# Exercise
All that is wanted is a word-for-word copy of the line with "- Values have" and every line after it in the data below.

Information supplied: Begin

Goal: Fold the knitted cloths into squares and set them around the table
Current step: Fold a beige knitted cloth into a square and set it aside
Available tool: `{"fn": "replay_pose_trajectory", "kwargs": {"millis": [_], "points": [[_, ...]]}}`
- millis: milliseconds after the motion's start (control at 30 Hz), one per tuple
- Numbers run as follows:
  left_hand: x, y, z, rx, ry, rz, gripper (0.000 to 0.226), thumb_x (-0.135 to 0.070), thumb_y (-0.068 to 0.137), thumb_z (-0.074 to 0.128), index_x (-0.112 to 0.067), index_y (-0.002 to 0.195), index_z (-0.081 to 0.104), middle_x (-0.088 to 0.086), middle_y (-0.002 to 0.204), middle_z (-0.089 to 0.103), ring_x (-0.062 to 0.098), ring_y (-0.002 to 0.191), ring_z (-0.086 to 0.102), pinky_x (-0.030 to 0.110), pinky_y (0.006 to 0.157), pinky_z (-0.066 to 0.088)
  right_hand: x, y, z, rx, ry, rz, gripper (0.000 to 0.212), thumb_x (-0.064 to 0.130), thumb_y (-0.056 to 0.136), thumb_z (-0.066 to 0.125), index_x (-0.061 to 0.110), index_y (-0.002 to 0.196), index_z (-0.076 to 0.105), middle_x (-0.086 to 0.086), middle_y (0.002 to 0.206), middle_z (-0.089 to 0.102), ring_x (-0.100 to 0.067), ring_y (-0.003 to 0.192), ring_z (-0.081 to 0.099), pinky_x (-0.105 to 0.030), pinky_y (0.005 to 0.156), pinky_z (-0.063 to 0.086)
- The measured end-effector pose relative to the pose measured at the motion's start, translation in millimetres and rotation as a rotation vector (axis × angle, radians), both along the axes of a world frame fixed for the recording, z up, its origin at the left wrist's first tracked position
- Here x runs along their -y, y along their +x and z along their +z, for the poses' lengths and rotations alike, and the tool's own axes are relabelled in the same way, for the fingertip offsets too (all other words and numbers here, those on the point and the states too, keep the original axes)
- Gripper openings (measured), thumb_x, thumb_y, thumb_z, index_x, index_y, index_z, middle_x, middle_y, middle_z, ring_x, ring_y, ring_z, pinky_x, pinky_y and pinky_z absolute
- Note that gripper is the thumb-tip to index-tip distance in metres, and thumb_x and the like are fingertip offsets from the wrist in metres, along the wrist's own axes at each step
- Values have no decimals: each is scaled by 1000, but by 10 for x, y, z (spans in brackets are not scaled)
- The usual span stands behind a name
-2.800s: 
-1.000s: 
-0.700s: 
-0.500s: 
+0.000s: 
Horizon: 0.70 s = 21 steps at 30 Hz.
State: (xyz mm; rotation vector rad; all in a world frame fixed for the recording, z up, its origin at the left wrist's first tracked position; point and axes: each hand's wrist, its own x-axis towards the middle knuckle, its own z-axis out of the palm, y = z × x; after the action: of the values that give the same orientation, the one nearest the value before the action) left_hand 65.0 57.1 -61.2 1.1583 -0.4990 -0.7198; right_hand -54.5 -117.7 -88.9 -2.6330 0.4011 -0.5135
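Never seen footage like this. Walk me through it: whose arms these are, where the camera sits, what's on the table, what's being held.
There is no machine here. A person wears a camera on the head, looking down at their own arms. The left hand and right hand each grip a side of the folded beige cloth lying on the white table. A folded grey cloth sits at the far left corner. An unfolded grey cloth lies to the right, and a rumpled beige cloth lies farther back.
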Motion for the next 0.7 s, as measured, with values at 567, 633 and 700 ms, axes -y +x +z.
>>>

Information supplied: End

# Answer section
- Values have no decimals: each is scaled by 1000, but by 10 for x, y, z (spans in brackets are not scaled)
- The usual span stands behind a name
-2.800s: 
-1.000s: 
-0.700s: 
-0.500s: 
+0.000s: 
Horizon: 0.70 s = 21 steps at 30 Hz.
State: (xyz mm; rotation vector rad; all in a world frame fixed for the recording, z up, its origin at the left wrist's first tracked position; point and axes: each hand's wrist, its own x-axis towards the middle knuckle, its own z-axis out of the palm, y = z × x; after the action: of the values that give the same orientation, the one nearest the value before the action) left_hand 65.0 57.1 -61.2 1.1583 -0.4990 -0.7198; right_hand -54.5 -117.7 -88.9 -2.6330 0.4011 -0.5135
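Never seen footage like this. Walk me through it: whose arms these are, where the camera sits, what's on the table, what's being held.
There is no machine here. A person wears a camera on the head, looking down at their own arms. The left hand and right hand each grip a side of the folded beige cloth lying on the white table. A folded grey cloth sits at the far left corner. An unfolded grey cloth lies to the right, and a rumpled beige cloth lies farther back.
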Motion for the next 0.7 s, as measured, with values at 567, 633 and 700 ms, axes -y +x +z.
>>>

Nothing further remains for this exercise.